Chiropractic (General)

Chiropractor as Cattle Rancher

John Hanks, DC

I read recently about how cattle ranchers had a big meeting with meat packers and complained about what they were getting paid for their stock. "We have no leverage; we have no control," said Clarence Newcomb, a small cattle producer from Colorado, as reported in the Denver Post. "We're totally at the mercy of what these packers do." It does seem, after all, that there are only a few meatpackers in the nation. They can call the shots, run the show and name the price. The ranchers either sell to them or eat the cattle themselves.
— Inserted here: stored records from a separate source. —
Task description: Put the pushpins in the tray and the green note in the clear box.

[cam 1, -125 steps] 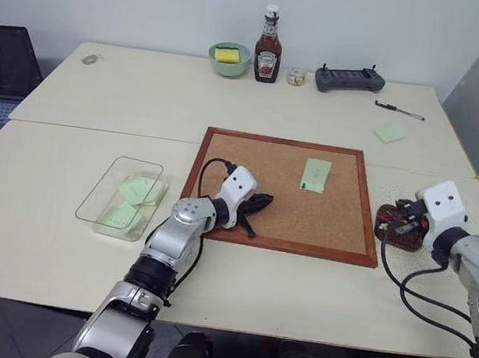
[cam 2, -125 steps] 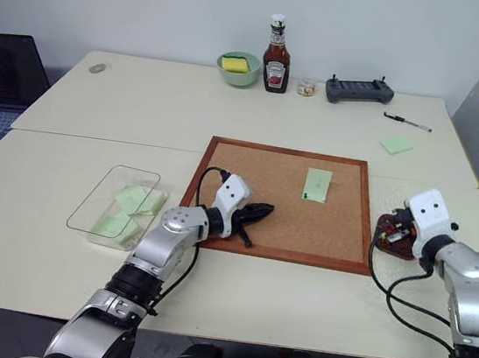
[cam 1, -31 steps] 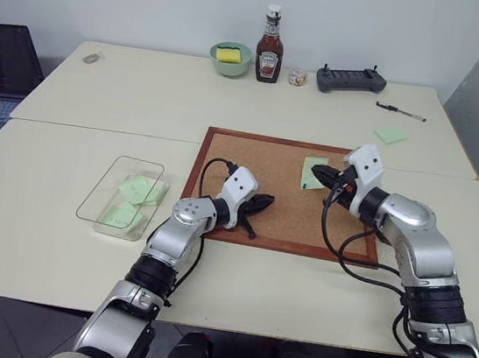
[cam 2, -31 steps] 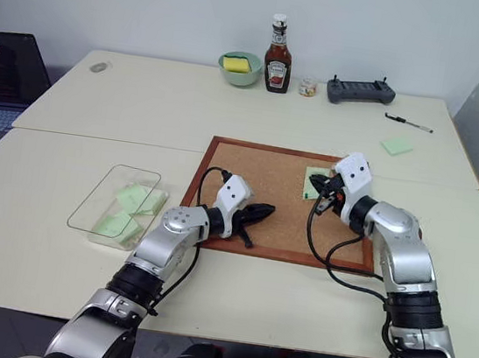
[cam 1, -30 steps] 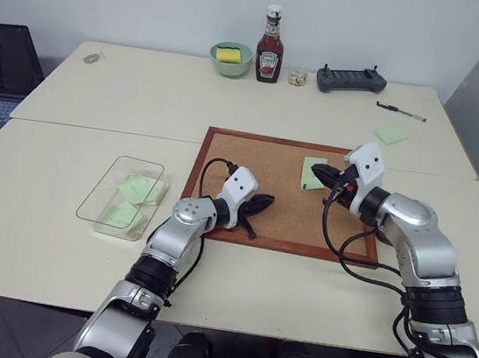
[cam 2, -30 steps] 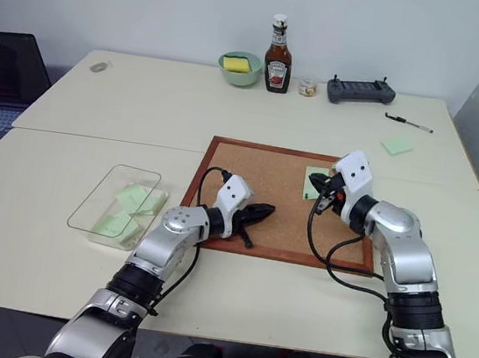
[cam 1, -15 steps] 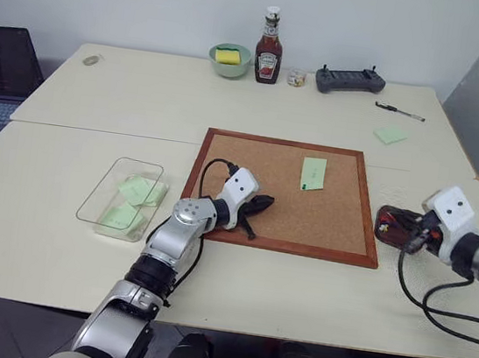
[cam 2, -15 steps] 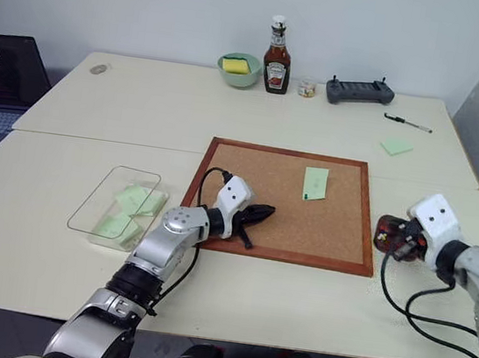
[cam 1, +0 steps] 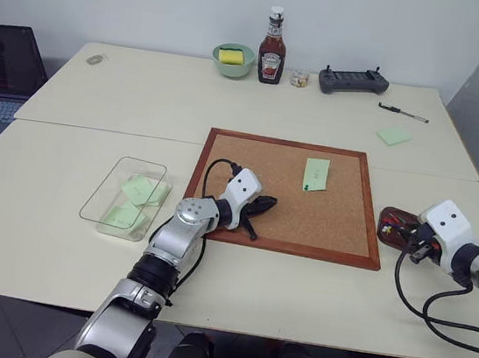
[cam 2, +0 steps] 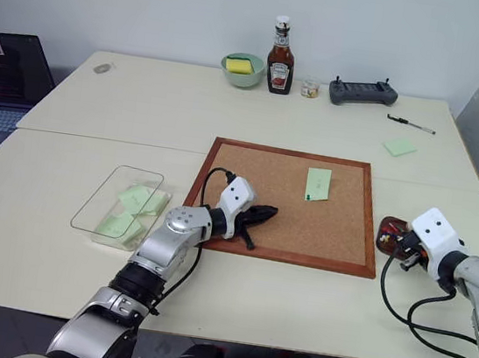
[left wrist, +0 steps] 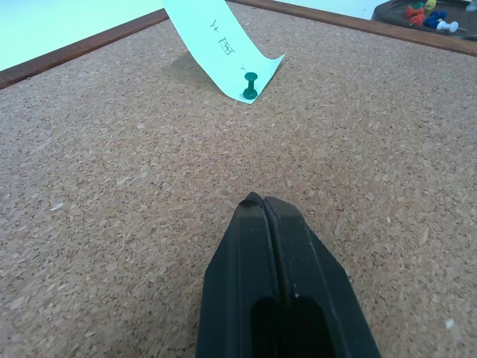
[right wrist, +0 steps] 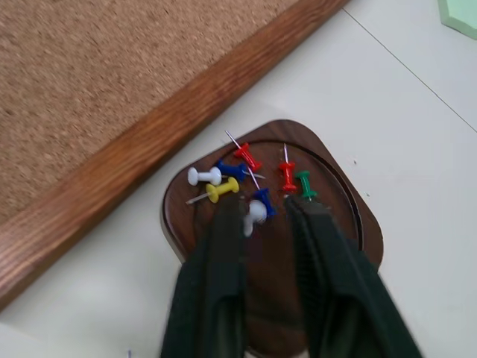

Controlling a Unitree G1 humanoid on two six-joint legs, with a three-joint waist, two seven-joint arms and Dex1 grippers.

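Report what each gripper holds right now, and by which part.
Nothing. The left gripper is shut empty over the cork board; the right gripper is open above the tray, pins lying loose inside.

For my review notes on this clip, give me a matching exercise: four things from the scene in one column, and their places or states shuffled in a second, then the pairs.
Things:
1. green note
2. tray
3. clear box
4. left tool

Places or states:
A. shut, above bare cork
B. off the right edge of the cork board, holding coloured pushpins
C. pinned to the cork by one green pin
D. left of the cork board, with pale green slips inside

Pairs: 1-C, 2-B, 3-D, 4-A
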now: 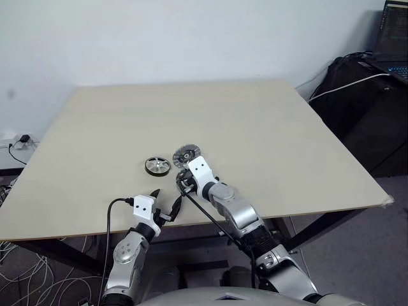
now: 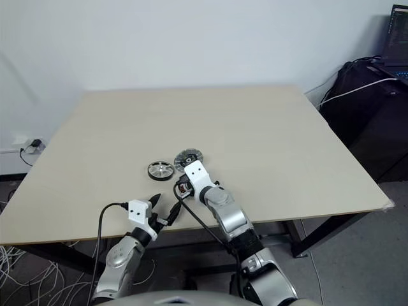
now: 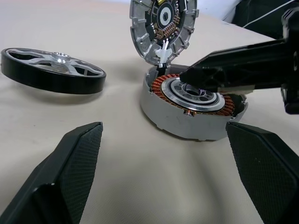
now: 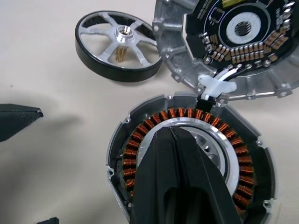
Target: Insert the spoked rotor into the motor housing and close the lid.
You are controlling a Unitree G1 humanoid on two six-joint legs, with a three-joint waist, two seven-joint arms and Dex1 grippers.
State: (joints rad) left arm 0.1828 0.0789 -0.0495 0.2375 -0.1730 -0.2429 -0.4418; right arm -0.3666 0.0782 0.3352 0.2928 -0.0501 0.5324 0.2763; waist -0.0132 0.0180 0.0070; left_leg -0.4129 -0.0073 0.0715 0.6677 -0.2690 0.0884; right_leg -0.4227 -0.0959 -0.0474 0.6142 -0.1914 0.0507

Chiropractors and cattle ranchers have a lot in common these days. Like all doctors, DCs have faced the corporate control of medicine, and have been either domesticated or disenfranchised. Reimbursement is decided by contract with corporate vender networks and payers on one hand, or on the other hand, paid in cash, or barter, such as with sides of beef.

"How low can chiropractors go in charging for their services?" is a question often asked in editorials. Shouldn't we all be angry at the large, national networks that market our services, since it has become apparent that corporate health care payers expect to deal only with equally large corporate provider networks? Well ... sure! Why not be upset, when it becomes apparent that one is simply a commodity? Yet there is nothing keeping chiropractors from starting their own tribal uprisings, and competing with these firms - nothing but money and time, that is.

Tribal uprisings have not worked well for the MDs. Physician-owned HMOs, or physician-hospital-owned networks, have been folding up like Japanese fans. I call it the "Tecumseh effect" after the native American chief who tried to organize a number of tribes to chase the white man off the land. It seems that every issue of an industry publication, e.g., Health Affairs, has a case study of "what went wrong" with some ill-fated physician HMO.

The scenarios sound like this: Doctors were ticked-off at managed care, and a few champions among them organized a physician-controlled/owned network/corporation with or without a hospital. Fast-forward to when the group bids too low on capitated contracts and goes broke, or rewind to the moment when the leaders realized they had been financially devoured internally by their own lawyers, accountants and consultants.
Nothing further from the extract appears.